* **What is expected**: Using the data below, set down every line from the one containing "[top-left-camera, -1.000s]" through the one containing "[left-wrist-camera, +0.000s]", inclusive and unchanged. Pictures are to be skipped.

<<<<

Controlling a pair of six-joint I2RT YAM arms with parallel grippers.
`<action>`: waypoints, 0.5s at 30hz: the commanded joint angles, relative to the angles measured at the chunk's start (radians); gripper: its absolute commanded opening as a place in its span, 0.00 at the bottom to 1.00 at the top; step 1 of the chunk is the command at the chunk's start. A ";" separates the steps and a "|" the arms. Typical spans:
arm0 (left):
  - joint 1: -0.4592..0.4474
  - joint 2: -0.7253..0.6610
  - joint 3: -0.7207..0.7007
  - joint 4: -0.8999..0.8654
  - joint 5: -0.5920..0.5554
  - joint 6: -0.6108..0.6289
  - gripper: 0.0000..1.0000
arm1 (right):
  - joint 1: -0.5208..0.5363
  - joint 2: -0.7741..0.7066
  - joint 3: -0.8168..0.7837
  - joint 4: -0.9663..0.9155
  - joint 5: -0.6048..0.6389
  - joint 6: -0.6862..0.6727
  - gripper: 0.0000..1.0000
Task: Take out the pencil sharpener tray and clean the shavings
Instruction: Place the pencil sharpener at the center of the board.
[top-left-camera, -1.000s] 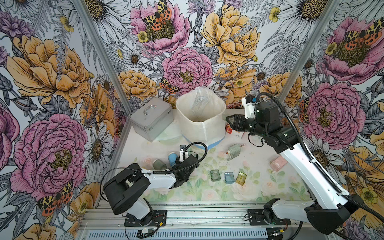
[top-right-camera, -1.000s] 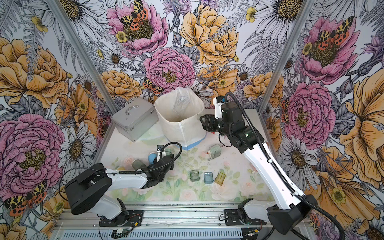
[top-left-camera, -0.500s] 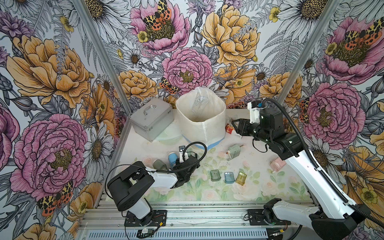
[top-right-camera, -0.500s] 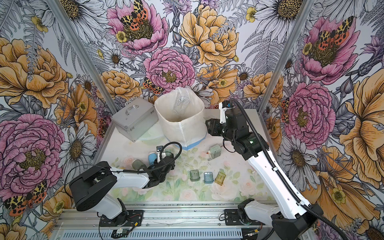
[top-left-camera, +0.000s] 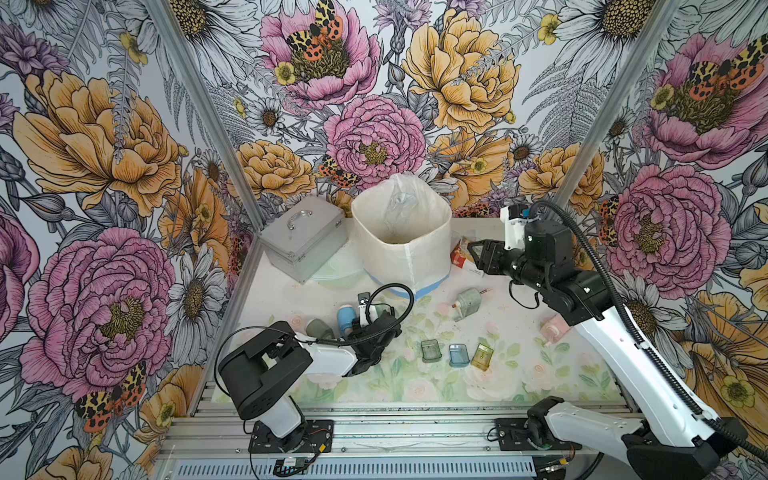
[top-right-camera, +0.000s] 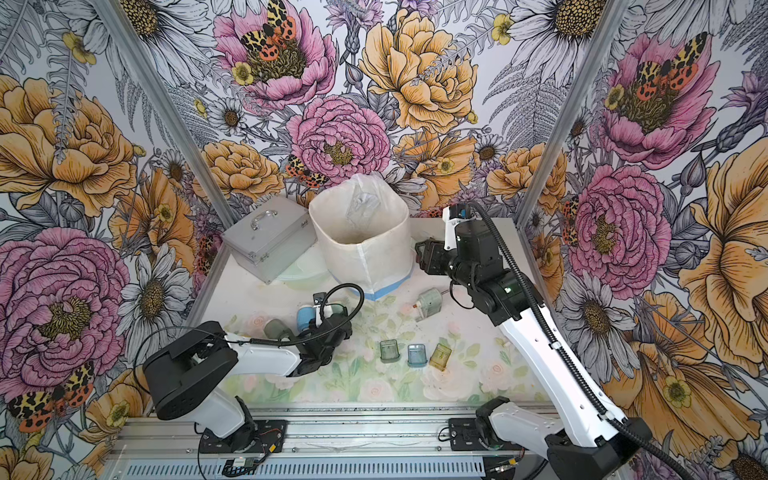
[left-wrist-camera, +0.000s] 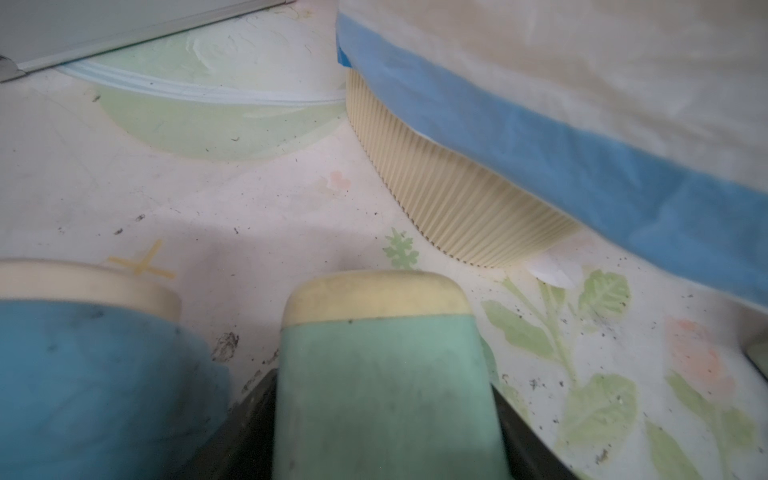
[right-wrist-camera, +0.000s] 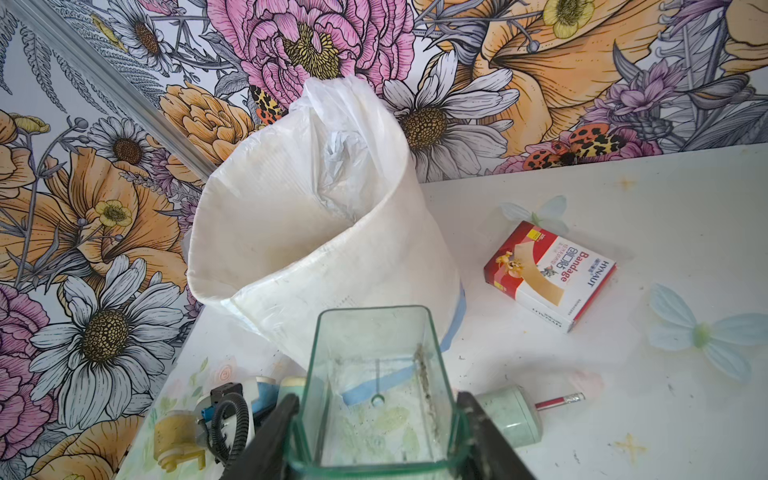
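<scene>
My right gripper (right-wrist-camera: 378, 405) is shut on a clear greenish tray (right-wrist-camera: 374, 386), one finger on each long side. A thin dark line of shavings (right-wrist-camera: 426, 382) lies along one inner edge. In a top view that gripper (top-left-camera: 476, 251) hangs beside the white bag-lined bin (top-left-camera: 405, 257), just off its rim. Low on the table, my left gripper (left-wrist-camera: 382, 386) is shut on a mint-green pencil sharpener (left-wrist-camera: 382, 365) with a cream end, its dark fingers (left-wrist-camera: 257, 399) tight against both sides. More dark shavings (left-wrist-camera: 536, 382) are scattered over the tabletop.
A blue sharpener (top-left-camera: 345, 318) and a grey-green one (top-left-camera: 318, 328) lie by my left gripper. Three small trays (top-left-camera: 458, 355) sit mid-table. Around them are a sharpener with a pencil in it (top-left-camera: 467, 301), a pink sharpener (top-left-camera: 555, 328), a metal case (top-left-camera: 303, 237) and a bandage box (right-wrist-camera: 548, 274).
My right arm has drawn back a little to the right and down from the bin with the tray still held. The left arm's base link has shifted slightly; its gripper stays in place.
</scene>
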 joint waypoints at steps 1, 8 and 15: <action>-0.010 0.011 0.020 -0.004 -0.006 -0.015 0.68 | -0.010 -0.032 -0.016 0.004 0.027 -0.009 0.34; -0.056 -0.004 0.032 -0.006 -0.051 0.025 0.68 | -0.017 -0.049 -0.087 0.002 0.040 -0.001 0.35; -0.073 -0.033 0.023 -0.016 -0.076 0.029 0.68 | -0.023 -0.072 -0.177 0.000 0.080 0.030 0.34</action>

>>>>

* **Problem solution**:
[top-left-camera, -1.000s] 
[top-right-camera, -1.000s] 
[top-left-camera, -0.500s] 
[top-right-camera, -0.500s] 
[top-left-camera, +0.000s] 
[top-right-camera, +0.000s] 
[left-wrist-camera, +0.000s] 

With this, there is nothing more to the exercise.